La Damiana, que ya tenía medio ahogado al estudiante, cuando fue separada del grupo, vociferó de esta manera:

-El muy canalla piojoso me llamó mujer de Putifarra... El Putifarro será él... Señor oficial -añadió dirigiéndose a mí-, este Viriato es un traidor y quiso seducirme.

-Tan gran delito no puede quedar sin castigo. ¿Qué marca la Ordenanza contra los Viriatos que quieren seducir a las Damianas?

-Eso quisieras tú, Euménide, harpía de seis colas, marimacho de mil demonios -dijo el de Alcalá poniendo el dedo sobre las distintas heridas de su cuerpo para tantear la gravedad de ellas.

-Sí señor, me quería seducir, para que me pasara con ellos al francés.

-Calla, bruja, sargentona; o te estrangulo -gritó Viriato-. Aquí está Santurrias que puede decir si soy traidor o no.

-Sí, sí, sí -gritó la guerrillera en medio del camino agitando los brazos con una furia loca-. Estos endinos son traidores como D. Saturnino, y se pasan a los franceses. Allá va -añadió señalando el barranco-, ¡allá va mosén Antón que se pasa a los franceses con sus amigos!

Mosén Antón, seguido de su tropa, desfilaba tranquilamente por detrás de la venta, bajando al barranco.
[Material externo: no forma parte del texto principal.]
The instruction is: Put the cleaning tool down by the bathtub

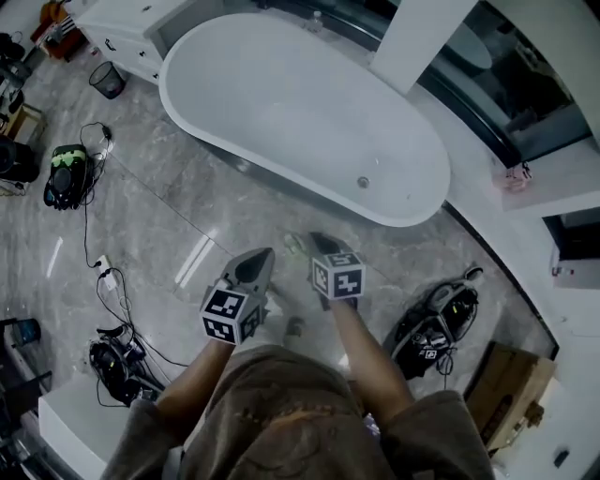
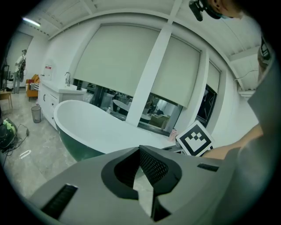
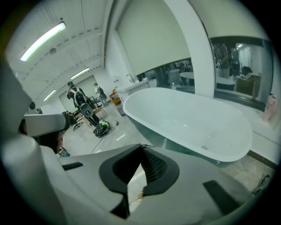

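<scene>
The white oval bathtub stands on the grey marble floor, in front of me in the head view. The left gripper and the right gripper are held side by side above the floor at the tub's near side. The left gripper's jaws meet at the tips with nothing between them. So do the right gripper's. On the floor between the two grippers, close to the tub, lies a small pale thing. It is too small and too hidden to say whether it is the cleaning tool.
A black bin and a white cabinet stand at the tub's far left. A green-black machine and cables lie at the left. A black bag and a cardboard box sit at the right.
</scene>
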A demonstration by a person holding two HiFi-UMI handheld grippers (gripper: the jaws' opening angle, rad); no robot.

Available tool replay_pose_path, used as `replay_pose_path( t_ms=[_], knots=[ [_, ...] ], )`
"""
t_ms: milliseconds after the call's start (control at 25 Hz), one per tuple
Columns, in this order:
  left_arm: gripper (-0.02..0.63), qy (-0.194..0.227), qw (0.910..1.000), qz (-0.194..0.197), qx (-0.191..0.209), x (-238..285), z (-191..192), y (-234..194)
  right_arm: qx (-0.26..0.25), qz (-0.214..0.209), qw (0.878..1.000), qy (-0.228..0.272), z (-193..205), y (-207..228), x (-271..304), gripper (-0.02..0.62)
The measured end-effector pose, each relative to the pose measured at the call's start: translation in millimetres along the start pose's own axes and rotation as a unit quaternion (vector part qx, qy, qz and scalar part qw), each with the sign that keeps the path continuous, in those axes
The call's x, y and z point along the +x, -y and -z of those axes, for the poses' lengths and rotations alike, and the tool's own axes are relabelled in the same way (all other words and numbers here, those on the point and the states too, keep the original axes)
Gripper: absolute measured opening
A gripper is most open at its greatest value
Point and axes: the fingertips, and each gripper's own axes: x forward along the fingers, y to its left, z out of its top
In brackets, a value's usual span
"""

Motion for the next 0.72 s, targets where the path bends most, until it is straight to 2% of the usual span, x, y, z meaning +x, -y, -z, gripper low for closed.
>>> replay_pose_path(
  t_ms=[320,720],
  knots=[
    [0.000,0.026,0.9993,0.011,0.025,-38,-35,37,0.004,-0.061,0.993,0.099,-54,-50,-87,0.006],
    [0.000,0.056,0.9953,0.034,0.071,-75,-63,73,-0.051,-0.142,0.969,0.196,-79,-102,-192,0.005]
  ],
)
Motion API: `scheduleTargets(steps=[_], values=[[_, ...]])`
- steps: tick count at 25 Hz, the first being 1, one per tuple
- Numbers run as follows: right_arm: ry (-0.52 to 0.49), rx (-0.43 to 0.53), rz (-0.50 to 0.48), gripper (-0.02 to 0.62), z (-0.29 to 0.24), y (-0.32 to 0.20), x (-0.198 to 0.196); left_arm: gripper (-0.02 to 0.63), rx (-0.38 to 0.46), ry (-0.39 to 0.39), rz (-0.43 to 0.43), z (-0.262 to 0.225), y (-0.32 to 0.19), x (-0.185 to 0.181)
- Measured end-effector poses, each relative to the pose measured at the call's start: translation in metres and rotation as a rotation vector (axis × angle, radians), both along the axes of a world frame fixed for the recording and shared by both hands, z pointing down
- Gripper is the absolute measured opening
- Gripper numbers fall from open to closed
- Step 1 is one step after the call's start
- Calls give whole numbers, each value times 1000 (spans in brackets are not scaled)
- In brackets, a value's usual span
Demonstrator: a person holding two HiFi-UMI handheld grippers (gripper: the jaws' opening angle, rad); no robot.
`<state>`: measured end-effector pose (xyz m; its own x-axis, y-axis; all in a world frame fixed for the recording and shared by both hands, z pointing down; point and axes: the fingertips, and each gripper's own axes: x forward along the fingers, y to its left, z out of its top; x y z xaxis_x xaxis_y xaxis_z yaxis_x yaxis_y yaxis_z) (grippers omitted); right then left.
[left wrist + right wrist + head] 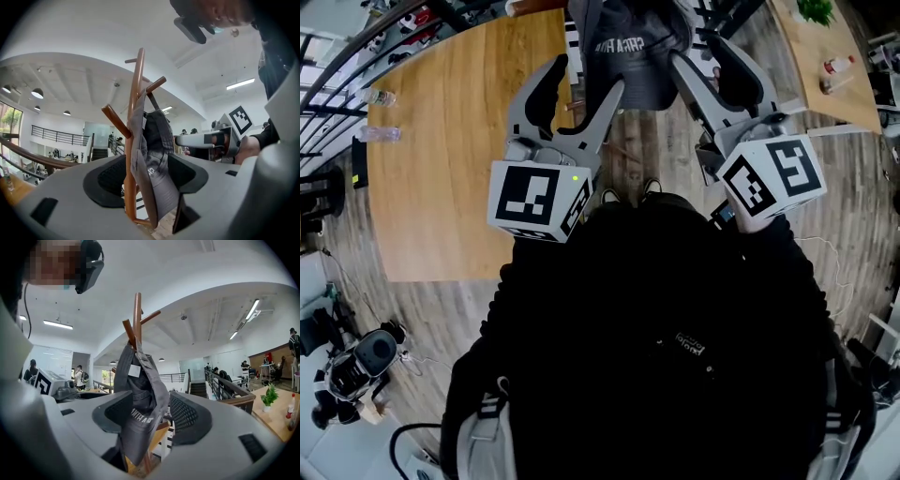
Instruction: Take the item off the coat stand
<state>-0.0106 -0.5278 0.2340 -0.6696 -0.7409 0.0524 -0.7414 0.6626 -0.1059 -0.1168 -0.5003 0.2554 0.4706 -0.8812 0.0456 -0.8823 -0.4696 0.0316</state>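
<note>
A dark grey cap (633, 47) hangs on a wooden coat stand (136, 117), high up among its pegs. In the left gripper view the cap (152, 159) droops between the wide-apart jaws of my left gripper (147, 176), and the pads do not press it. My right gripper (150, 416) is also open, with the cap (138, 399) and the stand's pole (137, 310) between its jaws. In the head view the left gripper (586, 80) and right gripper (708, 61) flank the cap from either side, both pointing level.
A large wooden table (441, 141) with two plastic bottles (380, 97) stands at the left. Another table (825, 47) with a plant and bottles is at the far right. A railing (337, 66) runs along the left edge. A bag (366, 361) lies on the floor.
</note>
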Motion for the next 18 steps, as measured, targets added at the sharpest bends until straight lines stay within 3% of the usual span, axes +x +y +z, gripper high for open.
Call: scheduleTargets(steps=[14, 18], values=[[36, -45, -59, 255, 4, -25, -15, 284, -66, 17, 72, 8, -16, 10], [57, -34, -80, 188, 2, -22, -24, 234, -64, 17, 60, 6, -22, 6]])
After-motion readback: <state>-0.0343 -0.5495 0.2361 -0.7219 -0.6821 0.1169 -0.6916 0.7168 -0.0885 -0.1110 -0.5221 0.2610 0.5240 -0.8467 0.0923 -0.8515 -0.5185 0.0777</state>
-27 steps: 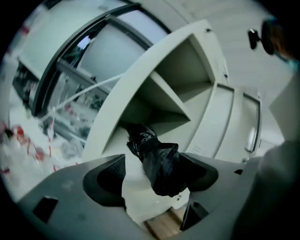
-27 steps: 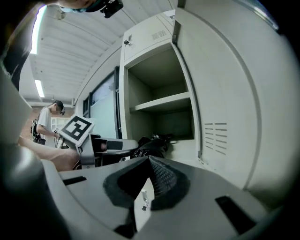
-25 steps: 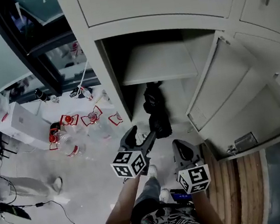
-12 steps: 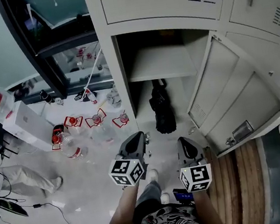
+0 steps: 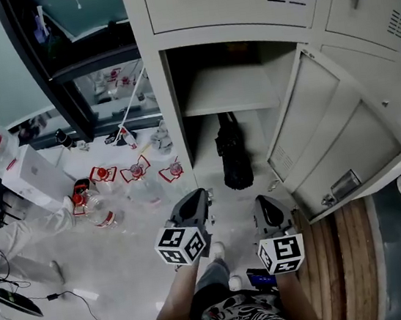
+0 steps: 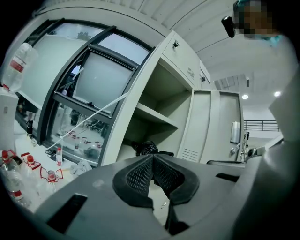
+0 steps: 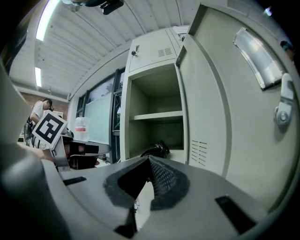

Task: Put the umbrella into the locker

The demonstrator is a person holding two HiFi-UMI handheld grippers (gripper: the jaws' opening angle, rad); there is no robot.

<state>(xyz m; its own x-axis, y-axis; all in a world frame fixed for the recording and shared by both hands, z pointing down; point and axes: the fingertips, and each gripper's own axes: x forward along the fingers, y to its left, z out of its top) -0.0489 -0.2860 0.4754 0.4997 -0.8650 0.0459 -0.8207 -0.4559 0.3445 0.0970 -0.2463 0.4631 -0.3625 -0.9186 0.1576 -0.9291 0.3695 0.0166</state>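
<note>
Umbrella (image 5: 234, 159) on the locker (image 5: 165, 101) floor.
We hold the left gripper (image 5: 197, 202) and right gripper (image 5: 266, 208) outside it, fingers together, clear of the umbrella.

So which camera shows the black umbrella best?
The head view: the umbrella lies full length on the locker floor. The left gripper view shows only a dark bundle of it, and the right gripper view only a small dark part.

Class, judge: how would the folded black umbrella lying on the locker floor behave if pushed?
The umbrella looks roughly cylindrical, so it would probably roll sideways a little. Its bunched fabric looks soft, so it would likely yield over a stiffer core.
</note>
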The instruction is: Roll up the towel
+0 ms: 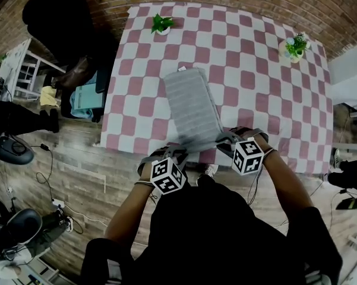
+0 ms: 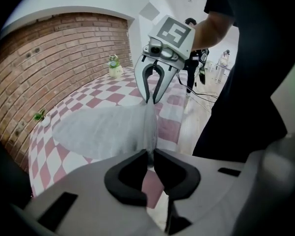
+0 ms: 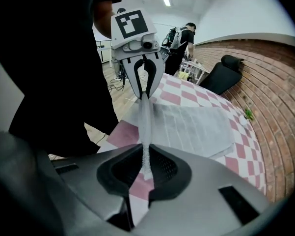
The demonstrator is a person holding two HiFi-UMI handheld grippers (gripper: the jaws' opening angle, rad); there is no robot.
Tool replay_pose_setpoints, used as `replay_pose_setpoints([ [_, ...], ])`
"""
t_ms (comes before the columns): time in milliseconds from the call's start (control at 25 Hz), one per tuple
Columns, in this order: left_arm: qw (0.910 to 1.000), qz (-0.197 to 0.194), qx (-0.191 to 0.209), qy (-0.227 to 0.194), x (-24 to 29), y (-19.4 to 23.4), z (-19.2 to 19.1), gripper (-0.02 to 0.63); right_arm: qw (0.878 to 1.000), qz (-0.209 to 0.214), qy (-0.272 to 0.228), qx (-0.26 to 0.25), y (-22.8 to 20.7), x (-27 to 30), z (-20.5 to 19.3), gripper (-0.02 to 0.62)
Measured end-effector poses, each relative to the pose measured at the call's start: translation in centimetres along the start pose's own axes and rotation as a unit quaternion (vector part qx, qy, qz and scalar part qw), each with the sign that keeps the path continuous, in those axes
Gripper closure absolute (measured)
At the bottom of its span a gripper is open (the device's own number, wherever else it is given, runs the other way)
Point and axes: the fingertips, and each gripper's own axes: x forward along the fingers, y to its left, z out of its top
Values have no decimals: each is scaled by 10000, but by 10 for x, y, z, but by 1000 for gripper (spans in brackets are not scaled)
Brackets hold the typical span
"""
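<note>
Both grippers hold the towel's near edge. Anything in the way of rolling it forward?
Nothing visible blocks it. The towel lies bare on the table, its near edge pinched by the left gripper and right gripper. The left plant and the right plant stand far off, clear of it.
</note>
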Motion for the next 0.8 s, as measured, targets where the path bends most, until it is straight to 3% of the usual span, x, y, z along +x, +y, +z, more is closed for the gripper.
replay_pose_setpoints([
  [320,9967,539,-520,-323,-3,67,0,558,9958,-904,-81,132,-73,-1,6,554],
  [520,9935,765,-698,-474,10,96,-6,553,9903,-1187,-165,701,-98,16,-4,548],
  [640,9896,956,-924,-549,14,109,-7,546,9820,-1607,-179,975,-110,19,-14,514],
  [720,9857,1247,-999,-530,16,120,-8,537,9725,-2023,-263,1121,-119,13,-17,444],
  [800,9816,1488,-1081,-511,17,128,-10,534,9634,-2249,-708,1278,-122,-2,-7,422],
])
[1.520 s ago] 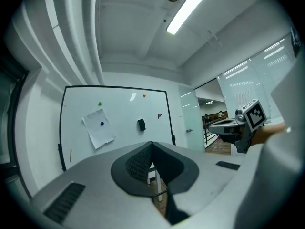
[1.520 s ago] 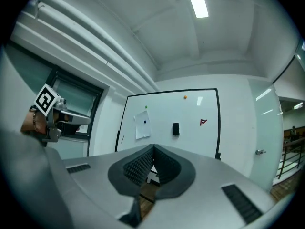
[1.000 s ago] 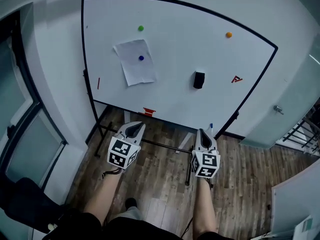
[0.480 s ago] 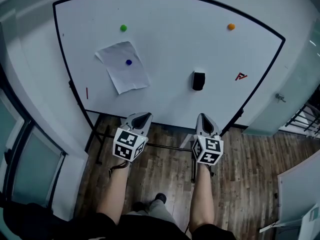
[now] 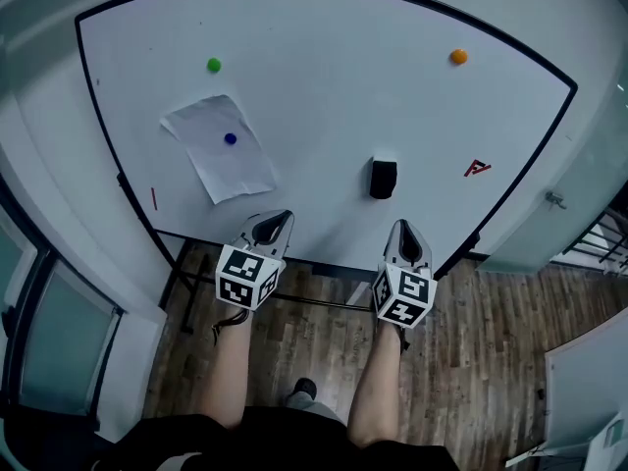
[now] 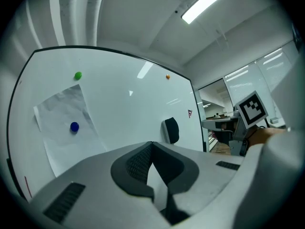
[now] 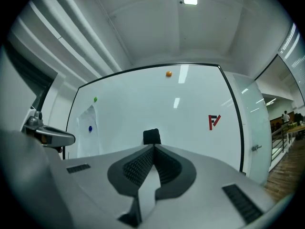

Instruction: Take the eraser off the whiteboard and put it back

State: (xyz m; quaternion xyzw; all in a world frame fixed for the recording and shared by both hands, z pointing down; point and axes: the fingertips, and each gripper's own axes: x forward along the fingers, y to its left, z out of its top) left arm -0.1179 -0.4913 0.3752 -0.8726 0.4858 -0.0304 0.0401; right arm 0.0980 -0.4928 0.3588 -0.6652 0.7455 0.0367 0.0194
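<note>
A black eraser (image 5: 383, 178) clings to the whiteboard (image 5: 324, 57), right of its middle; it also shows in the left gripper view as the eraser (image 6: 170, 130) and in the right gripper view as the eraser (image 7: 151, 136). My right gripper (image 5: 404, 234) is shut and empty, a little below the eraser and short of the board, its tips lined up under the eraser. My left gripper (image 5: 274, 219) is also shut with nothing in it, pointing at the board left of the eraser, its tips (image 6: 151, 144) together.
A white paper sheet (image 5: 218, 147) is pinned by a blue magnet (image 5: 230, 138). A green magnet (image 5: 214, 65), an orange magnet (image 5: 458, 56) and a red logo (image 5: 476, 169) are on the board. Wood floor (image 5: 461, 361) lies below, a glass wall (image 5: 579, 194) at the right.
Both grippers and the camera have moved closer to the whiteboard, which now fills more of the view. Both stay shut and empty.
</note>
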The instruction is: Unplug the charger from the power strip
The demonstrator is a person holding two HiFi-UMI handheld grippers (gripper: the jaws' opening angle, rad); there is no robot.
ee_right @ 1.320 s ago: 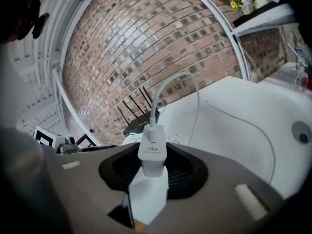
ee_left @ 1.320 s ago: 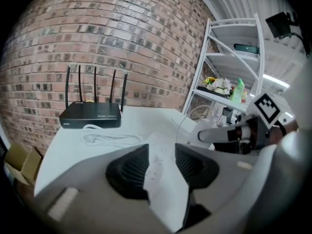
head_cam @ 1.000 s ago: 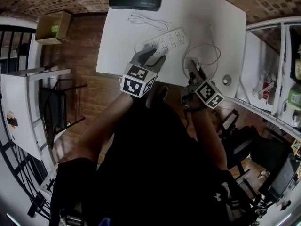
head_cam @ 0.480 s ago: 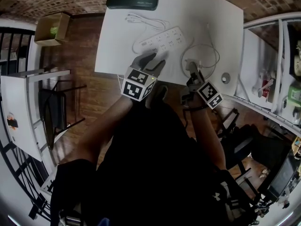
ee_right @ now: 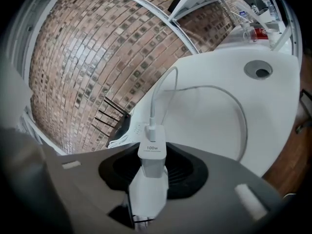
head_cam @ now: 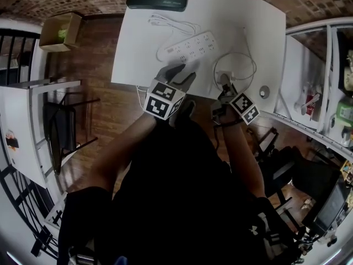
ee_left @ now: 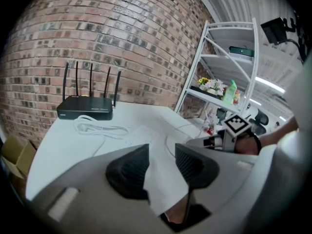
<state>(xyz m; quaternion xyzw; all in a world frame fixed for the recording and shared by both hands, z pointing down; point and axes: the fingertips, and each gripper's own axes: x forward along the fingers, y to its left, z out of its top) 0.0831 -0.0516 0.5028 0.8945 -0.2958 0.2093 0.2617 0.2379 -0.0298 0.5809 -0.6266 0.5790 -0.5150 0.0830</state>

-¡Allá van, allá van! -añadió Damiana con exaltación salvaje-. ¡Fuego en ellos, fuego en los traidores! ¡Sr. Orejitas, que se han vendido al francés!

-Repara bien lo que dices, Damiana.

-Sé lo que digo -exclamó atrayendo en torno suyo mucha gente-. Anoche han estado hablando de eso más de tres horas. ¿Creyeron que yo lo iba a callar? ¡Ah, tunante Cid Campeador, me las pagarás todas juntas!

Mosén Antón se alejó más aprisa, y entre la tropa que se quedó en el caserío corrió de boca en boca este rumor terrible:

-¡Mosén Antón se pasa a los franceses!

Reinó gran agitación; oyéronse gritos, amenazas, juramentos. Algunos corrieron a tomar las armas; pero Trijueque se alejaba, se perdía en la profundidad del barranco, y parte de su gente aparecía ya en la vertiente opuesta, internándose en la espesura de un monte.

-No crean a esta Lais bachillera, a esta loca Aspasia, a esta Samaritana sin vergüenza -exclamó Viriato-. ¿Quién hace caso de una mujer? Si la dieran cuatro tiros, como merece, no diría que mosén Antón Trijueque es traidor.

-¡Sí lo digo! -prosiguió Damiana gritando con voz ronca en medio del camino-. Es traidor, y se va con D. Saturnino. Lo digo cien veces, porque lo sé, y el Sr. D. Pelayo andaba contratando gente para esta picardía. ¡Yo soy muy patriota, yo soy muy española, yo soy muy empecinada, y viva Fernando VII! ¡Viva D. Juan Martín! ¡Viva Orejitas!

Estos vivas fueron repetidos con calor, y su estruendo fue tan grande, que llegó hasta el mismo espíritu de Orejitas por el conductode los aletargados sentidos. Levantose del lecho de paja, y enterándose de lo ocurrido y de la voz general, y de la acusación formidable contra su colega, dijo:

-No puede ser. Sigamos nuestro camino, y le contaremos esto a D. Juan Martín.